■ WORK INSTRUCTIONS:
Set down every line of the data, unchanged and complete.

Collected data
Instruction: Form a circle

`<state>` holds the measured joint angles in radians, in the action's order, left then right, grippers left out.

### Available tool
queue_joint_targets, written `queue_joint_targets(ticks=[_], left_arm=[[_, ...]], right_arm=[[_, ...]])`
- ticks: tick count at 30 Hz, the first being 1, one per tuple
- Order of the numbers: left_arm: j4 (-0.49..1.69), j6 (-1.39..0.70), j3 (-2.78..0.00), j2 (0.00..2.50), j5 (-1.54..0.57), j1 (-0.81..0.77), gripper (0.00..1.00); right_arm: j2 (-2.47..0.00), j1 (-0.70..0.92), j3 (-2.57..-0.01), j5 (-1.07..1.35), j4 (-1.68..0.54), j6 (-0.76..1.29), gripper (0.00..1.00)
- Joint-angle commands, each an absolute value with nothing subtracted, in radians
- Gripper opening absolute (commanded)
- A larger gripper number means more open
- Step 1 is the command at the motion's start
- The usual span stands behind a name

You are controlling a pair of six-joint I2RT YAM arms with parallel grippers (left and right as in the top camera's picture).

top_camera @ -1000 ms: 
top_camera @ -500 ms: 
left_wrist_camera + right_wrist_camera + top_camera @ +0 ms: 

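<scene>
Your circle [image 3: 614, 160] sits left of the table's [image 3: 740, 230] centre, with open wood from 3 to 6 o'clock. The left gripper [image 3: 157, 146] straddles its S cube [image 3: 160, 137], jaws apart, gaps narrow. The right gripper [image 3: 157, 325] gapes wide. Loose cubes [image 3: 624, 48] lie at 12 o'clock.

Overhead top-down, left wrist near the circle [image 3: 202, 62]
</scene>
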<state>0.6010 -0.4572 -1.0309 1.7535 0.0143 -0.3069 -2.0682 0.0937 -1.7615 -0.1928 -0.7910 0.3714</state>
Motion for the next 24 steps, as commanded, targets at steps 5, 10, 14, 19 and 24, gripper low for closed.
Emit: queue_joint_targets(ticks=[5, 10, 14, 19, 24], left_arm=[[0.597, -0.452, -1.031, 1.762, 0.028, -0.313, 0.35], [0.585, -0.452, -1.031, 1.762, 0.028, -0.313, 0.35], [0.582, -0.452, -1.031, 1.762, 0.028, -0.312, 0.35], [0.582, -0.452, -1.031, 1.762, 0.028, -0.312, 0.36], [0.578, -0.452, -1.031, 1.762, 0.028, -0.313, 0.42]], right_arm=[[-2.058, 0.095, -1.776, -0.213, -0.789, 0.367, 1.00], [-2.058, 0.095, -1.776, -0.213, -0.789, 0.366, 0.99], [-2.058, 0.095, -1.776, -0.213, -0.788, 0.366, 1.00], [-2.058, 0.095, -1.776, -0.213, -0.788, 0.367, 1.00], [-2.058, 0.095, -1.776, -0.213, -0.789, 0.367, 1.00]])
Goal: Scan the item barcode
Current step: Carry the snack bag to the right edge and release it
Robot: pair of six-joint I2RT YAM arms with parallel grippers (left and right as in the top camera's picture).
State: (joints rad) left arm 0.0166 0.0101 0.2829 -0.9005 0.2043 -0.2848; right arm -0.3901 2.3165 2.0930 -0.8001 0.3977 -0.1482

■ WRITTEN RESPONSE:
Instruction: Form a circle

`<state>` holds the measured joint angles in radians, in the action's order, left then right, grippers left out.

### Available tool
queue_joint_targets, written `queue_joint_targets(ticks=[_], left_arm=[[_, ...]], right_arm=[[_, ...]])`
- ticks: tick count at 30 Hz, the first being 1, one per tuple
- Order of the numbers: left_arm: j4 (-0.49..1.69), j6 (-1.39..0.70), j3 (-2.78..0.00), j2 (0.00..2.50), j5 (-1.54..0.57), j1 (-0.81..0.77), gripper (0.00..1.00); right_arm: j2 (-2.47..0.00), j1 (-0.70..0.92), j3 (-2.57..-0.01), j5 (-1.07..1.35), j4 (-1.68..0.54), j6 (-0.76..1.29), gripper (0.00..1.00)
- Joint-angle commands, each an absolute value with nothing subtracted, in radians
- Gripper opening absolute (commanded)
- A larger gripper number means more open
- Step 1 is the command at the motion's start
- The usual span stands behind a name

You are controlling a pair of six-joint I2RT YAM arms with parallel grippers (left and right as in the top camera's picture).

top_camera @ -1000 ms: 
top_camera @ -500 ms: 
left_wrist_camera + right_wrist_camera + top_camera @ +0 ms: 

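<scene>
Your circle [image 3: 614, 160] sits left of the table's [image 3: 740, 230] centre, with open wood from 3 to 6 o'clock. The left gripper [image 3: 157, 146] straddles its S cube [image 3: 160, 137], jaws apart, gaps narrow. The right gripper [image 3: 157, 325] gapes wide. Loose cubes [image 3: 624, 48] lie at 12 o'clock.

Overhead top-down, left wrist near the circle [image 3: 202, 62]
</scene>
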<state>0.6010 -0.4572 -1.0309 1.7535 0.0143 -0.3069 -2.0682 0.0937 -1.7615 -0.1928 -0.7910 0.3714</state>
Motion for the next 24 steps, as commanded, targets at steps 5, 10, 14, 19 and 24, gripper low for closed.
Emit: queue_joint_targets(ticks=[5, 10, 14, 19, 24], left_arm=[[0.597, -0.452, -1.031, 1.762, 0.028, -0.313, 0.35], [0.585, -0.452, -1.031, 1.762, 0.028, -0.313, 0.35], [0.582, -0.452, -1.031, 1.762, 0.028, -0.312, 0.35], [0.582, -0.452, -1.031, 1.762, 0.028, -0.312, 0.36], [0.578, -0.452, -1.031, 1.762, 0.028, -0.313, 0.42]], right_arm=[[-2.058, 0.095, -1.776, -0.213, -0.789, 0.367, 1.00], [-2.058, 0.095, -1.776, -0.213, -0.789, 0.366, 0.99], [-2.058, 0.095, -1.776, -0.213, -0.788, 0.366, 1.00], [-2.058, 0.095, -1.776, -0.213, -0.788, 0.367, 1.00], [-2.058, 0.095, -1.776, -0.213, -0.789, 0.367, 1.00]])
Goal: Scan the item barcode
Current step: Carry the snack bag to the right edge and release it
Robot: pair of six-joint I2RT YAM arms with parallel grippers (left and right as in the top camera's picture).
State: (joints rad) left arm 0.0166 0.0101 0.2829 -0.9005 0.2043 -0.2848; right arm -0.3901 2.3165 2.0930 -0.8001 0.3977 -0.1482

The exercise is fully answered.